You'll also need to provide supporting documents to justify your appeal. Suitable proof may include a letter from your former employer (if you're no longer working) or something similar that shows evidence of reduced income. There's a form you can fill out or you can call the Social Security Administration for help.
Premiums for Part D prescription drug plans vary. The average for 2021 has slid to $30.50 from about $32.50 this year, according to the Centers for Medicare and Medicaid Services. However, if there's a deductible with your coverage, it can be up to $445 for 2021 (an increase from $435 this year).
For people with high drug costs, be aware the amount that Part D enrollees pay out of pocket before qualifying for "catastrophic coverage" is $6,550, up from $6,350 in 2020. In that phase of coverage, your share of prescription costs drops markedly.
Keep in mind that there is no out-of-pocket maximum for Part D coverage, whether you have a standalone plan or get benefits through an Advantage Plan.
If you meet certain income and resource limits, you might qualify for extra help paying for premiums, deductibles and copays or coinsurance related to prescription costs. If you qualify for a Medicare Savings Program, getting assistance for Part D coverage is typically automatic.

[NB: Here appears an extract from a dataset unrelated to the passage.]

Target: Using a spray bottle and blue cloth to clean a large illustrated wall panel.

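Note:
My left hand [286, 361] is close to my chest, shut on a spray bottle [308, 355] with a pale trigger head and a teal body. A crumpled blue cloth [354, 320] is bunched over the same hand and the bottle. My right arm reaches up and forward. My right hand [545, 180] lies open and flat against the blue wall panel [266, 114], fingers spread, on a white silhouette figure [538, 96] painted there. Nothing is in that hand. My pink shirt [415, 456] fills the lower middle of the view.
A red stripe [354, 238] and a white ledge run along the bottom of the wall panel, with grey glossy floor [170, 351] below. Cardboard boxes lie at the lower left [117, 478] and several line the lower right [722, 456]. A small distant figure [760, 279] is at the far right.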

There are other ways to save, as well. You can use generics when possible to help lower costs or check to see if your state has a pharmaceutical assistance program that's available to Medicare beneficiaries, Gavino said.
While some Advantage Plans come with no monthly premium, the 2021 average is an estimated $21, down from just under $24 in 2020, according to Medicare officials. Either way, you must still pay your Part B premium — although depending where you live, you might find an Advantage Plan that provides a partial or full rebate of that monthly charge, said Roberts at Boomer Benefits.
Unlike basic Medicare, Advantage Plans come with annual out-of-pocket maximums.
For 2021, that amount can be as high as $7,550 (up from $6,700 this year) for in-network coverage before the plan pays 100% of covered services (excluding your prescription drug costs, which do not count toward that cap). The combined in- and out-of-network maximum for 2021 is $11,300.
Generally speaking, the lower the premium, the more you'll pay in cost-sharing, experts say. And the specifics of that — whether out-of-pocket limit, deductibles, copays or coinsurance — differ from plan to plan.